"Of course all life is a process of breaking down, but the blows that do the dramatic side of the work- the big sudden blows that come, or seem to come, from outside- the ones you remember and blame things on and, in moments of weakness, tell your friends about, don't show their effect all at once. There is another sort of blow that comes from within- that you don't feel until it's too late to do anything about it, until you realize with finality that in some regard you will never be as good a man again. The first sort of breakage seems to happen quick- the second kind happens almost without your knowing it but is realized suddenly indeed... The test of a first rate intelligence is the ability to hold two opposed ideas in the mind at the same time, and still retain the ability to function. One should, for example, be able to see that things are hopeless and yet be determined to make them otherwise. This philosophy fitted on to my early adult life, when I saw the improbable, the implausible, often the 'impossible,' come true. Life was something you dominated if you were any good. Life yielded easily to intelligence and effort, or to what proportion could be mustered by both."
-F. Scott Fitzgerald
Well, it was sort of a rough week at the office. Not the least of which was made a bit more stressful by the rumor that I'm not exactly along for the long term. Possible future careers? 1) The father of Madonna's next baby; 2) A Presidential doorstop; 3) A burly security guy on the Jerry Springer show; 4) The next Ginger Spice. And similarities to the plot of Jim Carrey's new movie, The Truman Show in which Carrey's character's life is all one long TV show got me thinking. Could the same thing be true for me?
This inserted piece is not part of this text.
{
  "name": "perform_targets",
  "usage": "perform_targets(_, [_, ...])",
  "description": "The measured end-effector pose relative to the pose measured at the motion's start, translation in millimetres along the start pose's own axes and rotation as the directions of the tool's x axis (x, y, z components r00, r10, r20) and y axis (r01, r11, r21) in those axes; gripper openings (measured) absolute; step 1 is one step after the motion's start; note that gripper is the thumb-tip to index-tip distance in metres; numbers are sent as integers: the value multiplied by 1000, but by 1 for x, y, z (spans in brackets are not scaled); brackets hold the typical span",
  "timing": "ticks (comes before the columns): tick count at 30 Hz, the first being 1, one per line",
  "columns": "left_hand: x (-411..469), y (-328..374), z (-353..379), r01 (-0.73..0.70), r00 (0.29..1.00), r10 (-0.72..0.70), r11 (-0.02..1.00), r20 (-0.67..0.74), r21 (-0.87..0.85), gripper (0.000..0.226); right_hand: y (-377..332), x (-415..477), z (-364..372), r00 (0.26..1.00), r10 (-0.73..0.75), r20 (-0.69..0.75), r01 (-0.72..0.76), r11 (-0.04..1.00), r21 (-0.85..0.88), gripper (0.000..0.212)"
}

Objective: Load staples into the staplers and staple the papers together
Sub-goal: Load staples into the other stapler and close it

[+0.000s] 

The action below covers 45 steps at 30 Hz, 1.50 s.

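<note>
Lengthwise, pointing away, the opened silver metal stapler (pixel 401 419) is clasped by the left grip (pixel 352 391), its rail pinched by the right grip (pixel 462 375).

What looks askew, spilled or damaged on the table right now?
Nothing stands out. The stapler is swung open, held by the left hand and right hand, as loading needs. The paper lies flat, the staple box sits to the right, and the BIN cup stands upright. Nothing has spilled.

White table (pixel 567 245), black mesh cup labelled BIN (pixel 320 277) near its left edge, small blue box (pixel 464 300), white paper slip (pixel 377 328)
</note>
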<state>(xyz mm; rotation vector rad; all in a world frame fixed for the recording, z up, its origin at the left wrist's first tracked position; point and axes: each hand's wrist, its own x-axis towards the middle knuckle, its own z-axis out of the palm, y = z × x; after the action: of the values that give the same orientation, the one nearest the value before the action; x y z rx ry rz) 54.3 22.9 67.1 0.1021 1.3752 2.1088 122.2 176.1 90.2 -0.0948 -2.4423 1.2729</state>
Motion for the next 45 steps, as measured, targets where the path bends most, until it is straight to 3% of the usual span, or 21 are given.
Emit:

It was a scary thought since the closest thing to TV that my life reflects is an episode of Moesha (is my life more of a comedy or a soap opera these days?). If I don't get my ratings up they will pull the plug which may or may not be the worst possible thing.
Of course a lot of the stress was as always, self inflicted. A wise election official just at the right time shared something that I didn't know. He said that we are all capable of out running a horse, since a horse runs as fast as it can to escape. If you keep chasing it, eventually somewhere down that road the horse will stop running. Perseverance pays off. So after watching another failed Triple Crown effort it dawned on me that Real Quiet is not the same thing as deliberate silence. But to be confused can be the same as to be intrigued. It's all a matter of perspective. I used to live life believing that my soulmate was out there somewhere, that there just might be an angel around the next corner. I've since learned it's better not to believe such things, because it only leads to disappointment when hopes fail to materialize.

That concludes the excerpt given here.